Ah cool.  The bit I was unsure about was making it report 1.2.3 instead
of 1.2.2, but if you're okay with it showing 1.2.2 in the above, that's
great.  :-)

> > > 3) The results all say "OK" now regardless of what failures
> > >    exist. We're going to need to make that say something very
> > >    different than "OK" for failures if this is going to be useful. ;-)
> >
> > Yes!  This was something I wanted to bring up.  Can you give me some
> > sort of heuristic to use for differentiating between OK and BAD runs?
> 
> The most reliable indication of pass/failure is the return value of
> each individual test, and that return value is already being examined
> by the program that runs when you call "make test" or "make check" and
> it prints PASS, FAIL, XPASS, or XFAIL as appropriate.
> 
> So the most reliable thing to look at is the output of "make test" or
> "make check" looking for any lines beginning with FAIL. If you get any
> of those, then the test run is not OK, (assuming we fix all the false
> positives first---more on that below).

Okay, I've added greps for these.  I also added the count of fails
detected (I experimented with showing counts for xfail and fail
separately, but that got cluttered and confusing.)

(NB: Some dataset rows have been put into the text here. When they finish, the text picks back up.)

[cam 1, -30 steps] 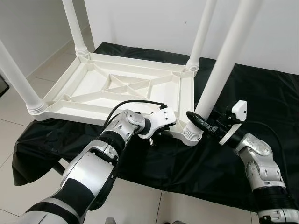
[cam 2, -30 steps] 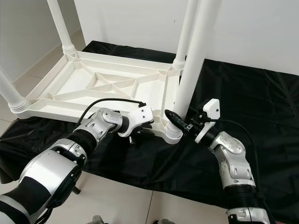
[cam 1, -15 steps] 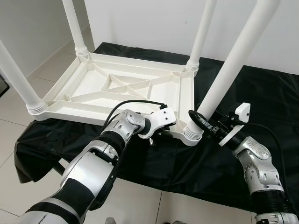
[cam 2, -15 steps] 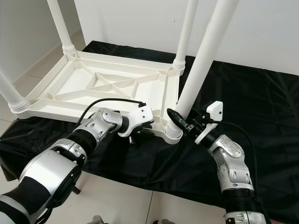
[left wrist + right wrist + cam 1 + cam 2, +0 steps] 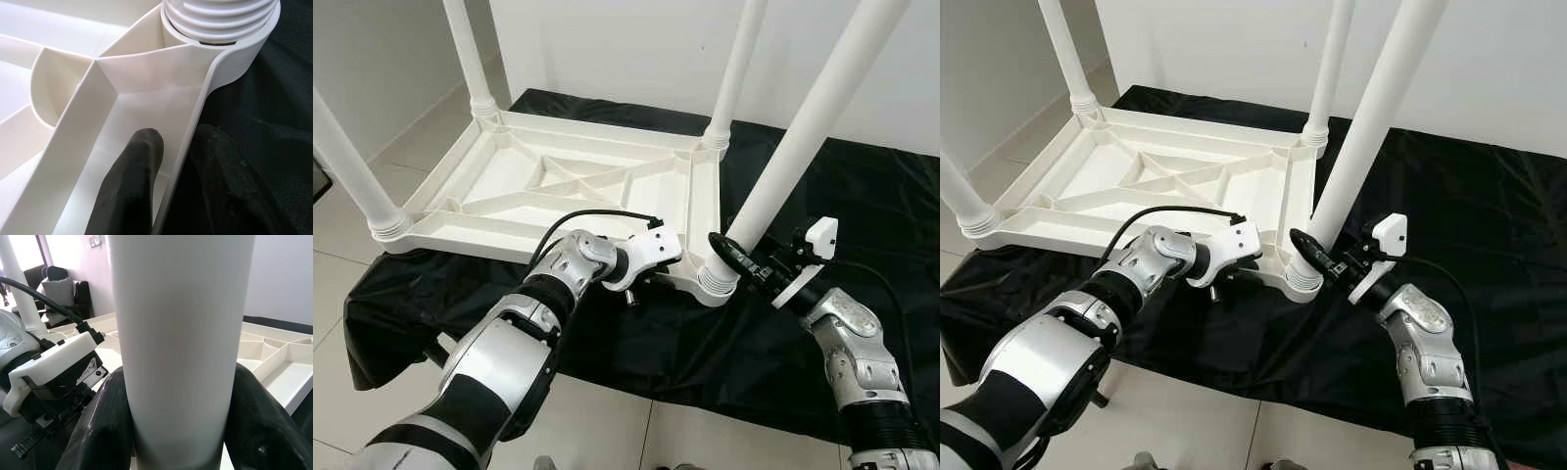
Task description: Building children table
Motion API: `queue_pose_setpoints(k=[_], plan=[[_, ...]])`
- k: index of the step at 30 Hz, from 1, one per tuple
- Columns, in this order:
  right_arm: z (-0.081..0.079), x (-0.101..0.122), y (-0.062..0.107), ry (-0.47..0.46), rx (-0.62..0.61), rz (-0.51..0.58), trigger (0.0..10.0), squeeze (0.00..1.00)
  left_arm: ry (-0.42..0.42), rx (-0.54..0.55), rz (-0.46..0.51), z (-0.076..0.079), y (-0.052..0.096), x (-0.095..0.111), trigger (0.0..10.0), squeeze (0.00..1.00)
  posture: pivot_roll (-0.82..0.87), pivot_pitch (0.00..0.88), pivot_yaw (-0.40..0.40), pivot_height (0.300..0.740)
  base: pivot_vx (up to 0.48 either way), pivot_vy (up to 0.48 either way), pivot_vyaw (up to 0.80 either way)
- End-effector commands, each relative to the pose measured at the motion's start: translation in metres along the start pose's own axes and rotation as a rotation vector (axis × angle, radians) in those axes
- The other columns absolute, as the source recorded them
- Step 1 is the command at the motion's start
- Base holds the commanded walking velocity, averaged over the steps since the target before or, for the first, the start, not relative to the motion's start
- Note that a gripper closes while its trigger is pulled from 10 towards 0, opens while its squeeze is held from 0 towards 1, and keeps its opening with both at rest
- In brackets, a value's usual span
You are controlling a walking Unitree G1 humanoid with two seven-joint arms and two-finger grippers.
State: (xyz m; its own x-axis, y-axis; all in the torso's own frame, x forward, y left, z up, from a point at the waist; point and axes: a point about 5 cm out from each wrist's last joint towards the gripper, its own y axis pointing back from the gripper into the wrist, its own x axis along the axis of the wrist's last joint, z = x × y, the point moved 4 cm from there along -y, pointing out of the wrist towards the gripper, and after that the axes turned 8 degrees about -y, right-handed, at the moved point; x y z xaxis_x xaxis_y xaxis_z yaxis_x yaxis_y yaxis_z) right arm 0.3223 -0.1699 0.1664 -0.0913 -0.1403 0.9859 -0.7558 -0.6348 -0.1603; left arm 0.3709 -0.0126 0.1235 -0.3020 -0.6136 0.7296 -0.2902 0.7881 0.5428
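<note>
You've got the black cloth (image 5: 636,338) spread over the tile floor (image 5: 352,230), under both grippers. On it lies the white tabletop (image 5: 568,186), upside down, ribbed underside up, ahead of the L gripper and to the left of the R gripper. 3 legs stand upright in their corner sockets: back-left leg (image 5: 468,54), back-right leg (image 5: 736,64), front-left leg (image 5: 347,162). The 4th leg (image 5: 803,127) sits at the front-right corner socket (image 5: 717,282), between your two grippers, and it's tilted, top leaning toward the robot's right, not upright like the others.

R gripper (image 5: 729,255): fingers clamped round the 4th leg low down, just above the socket. R wrist view confirms, a finger (image 5: 102,431) on each side of the white tube, touching it.

L gripper (image 5: 656,277): at the tabletop's front rim, just left of that socket. In the L wrist view one finger (image 5: 132,186) is inside the rim wall (image 5: 188,147), the other outside on the cloth side, so it's pinching the rim. The threaded collar (image 5: 220,19) of the 4th leg is right ahead of the fingertips, seated in the socket.
</note>
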Motion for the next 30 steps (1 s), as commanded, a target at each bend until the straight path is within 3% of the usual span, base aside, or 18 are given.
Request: queue_pose_setpoints(k=[1, 12, 30], plan=[[0.001, -0.0465, 0.0146, -0.047, -0.034, -0.206, 10.0, 0.0, -0.011, 0.086, 0.026, -0.0161, 0.0054, 0.0104, 10.0, 0.0, -0.06, 0.063, 0.0, 0.74, 0.0, 0.0, 0.0], [-0.0076, -0.0386, 0.0077, -0.022, 0.009, -0.188, 10.0, 0.0, -0.011, 0.088, 0.026, -0.0166, 0.0055, 0.0105, 10.0, 0.0, -0.07, 0.058, -0.001, 0.74, 0.0, 0.0, 0.0], [-0.0054, -0.0438, 0.0113, -0.032, -0.023, -0.2, 10.0, 0.0, -0.014, 0.089, 0.025, -0.0174, 0.0063, 0.0106, 10.0, 0.0, -0.07, 0.056, -0.001, 0.74, 0.0, 0.0, 0.0]])
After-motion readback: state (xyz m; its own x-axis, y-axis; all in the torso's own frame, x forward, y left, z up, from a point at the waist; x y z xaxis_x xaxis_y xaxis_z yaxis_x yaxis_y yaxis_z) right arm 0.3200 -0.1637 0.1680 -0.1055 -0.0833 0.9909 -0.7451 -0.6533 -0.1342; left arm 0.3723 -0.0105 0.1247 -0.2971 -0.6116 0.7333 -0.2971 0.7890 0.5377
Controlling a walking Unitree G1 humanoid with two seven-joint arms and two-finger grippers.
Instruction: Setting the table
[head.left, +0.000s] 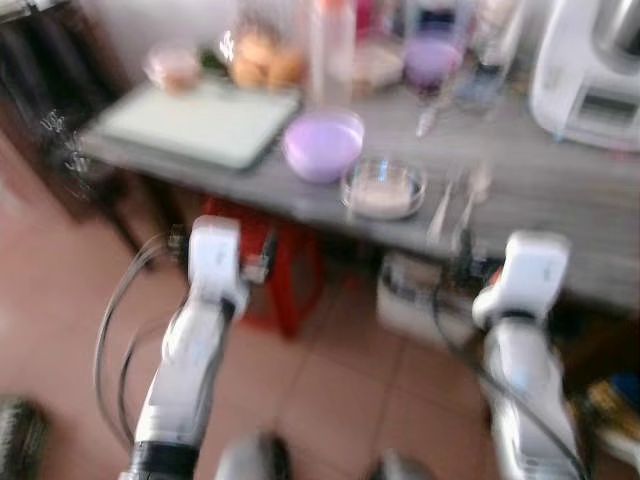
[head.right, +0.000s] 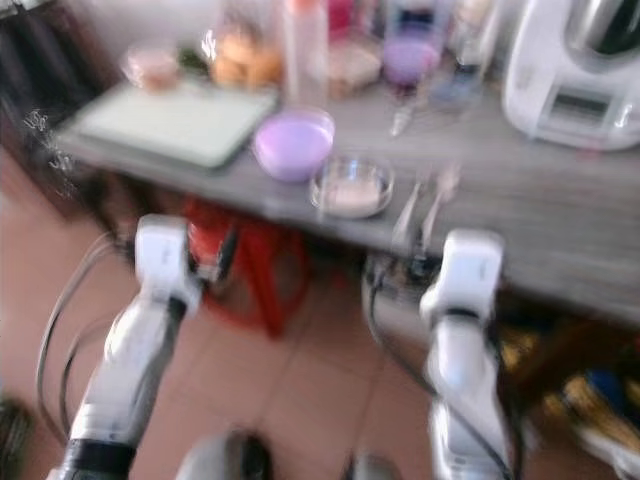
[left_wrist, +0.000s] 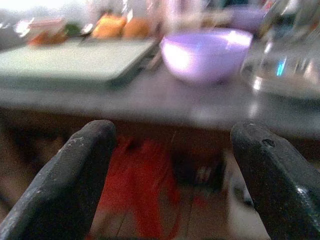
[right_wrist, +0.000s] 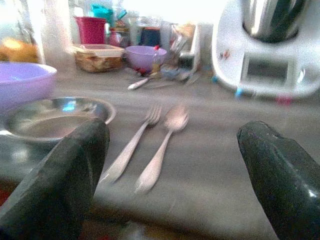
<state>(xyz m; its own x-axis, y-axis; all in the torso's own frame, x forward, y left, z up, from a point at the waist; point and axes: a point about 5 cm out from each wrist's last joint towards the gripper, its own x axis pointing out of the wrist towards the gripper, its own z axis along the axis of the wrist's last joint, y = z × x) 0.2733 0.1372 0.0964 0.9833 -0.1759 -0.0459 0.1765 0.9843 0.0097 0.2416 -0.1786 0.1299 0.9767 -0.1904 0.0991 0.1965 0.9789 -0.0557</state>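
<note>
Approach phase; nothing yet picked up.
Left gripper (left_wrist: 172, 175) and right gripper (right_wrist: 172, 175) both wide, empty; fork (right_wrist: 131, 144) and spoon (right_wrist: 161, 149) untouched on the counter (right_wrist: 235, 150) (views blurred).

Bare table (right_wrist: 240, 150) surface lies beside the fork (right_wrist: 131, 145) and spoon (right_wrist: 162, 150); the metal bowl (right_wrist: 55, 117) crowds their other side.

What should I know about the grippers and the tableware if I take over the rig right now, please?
Left gripper: open, empty, below the counter edge, facing the lilac bowl.
Right gripper: open, empty, facing the fork and spoon.
A glass bowl sits between the lilac bowl and the cutlery.
Done: nothing picked up.
Left: grasp and set everything.
</note>
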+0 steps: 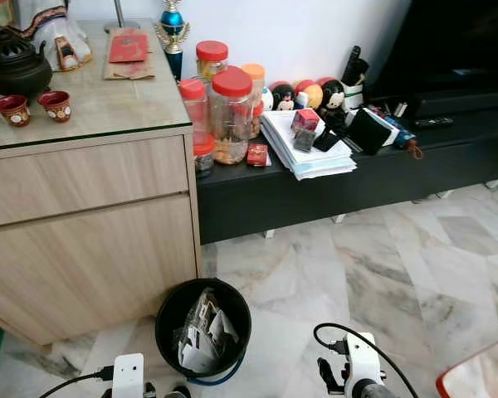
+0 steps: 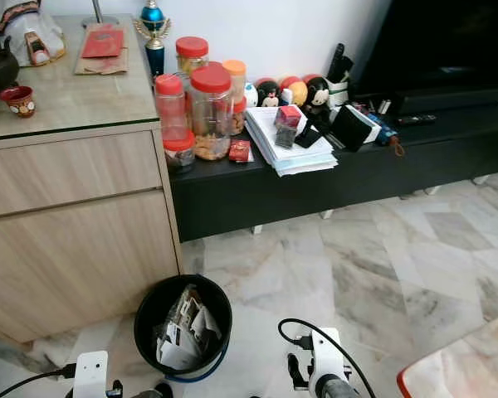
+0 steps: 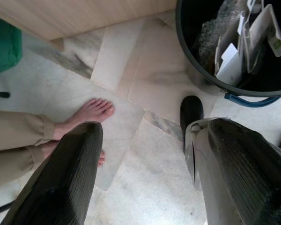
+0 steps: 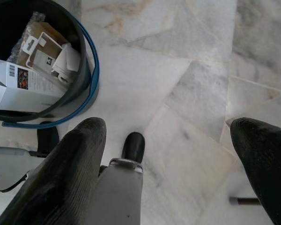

  http://crucible.osdl.org/runs/cairo_branches.html

The numbers shown are (fails / fails+passes).  I didn't want to show the
fails without the totals because then it'd look like Cairo is
regressing; 69 fails in 1.2.2 compared with 10 in 1.0.0 sounds bad until
you realize there were only 110 tests in 1.0.0, and now there are 735. ;-)

If you have other ideas on how to make the display more immediately
useful, let me know and I'll see what I can do.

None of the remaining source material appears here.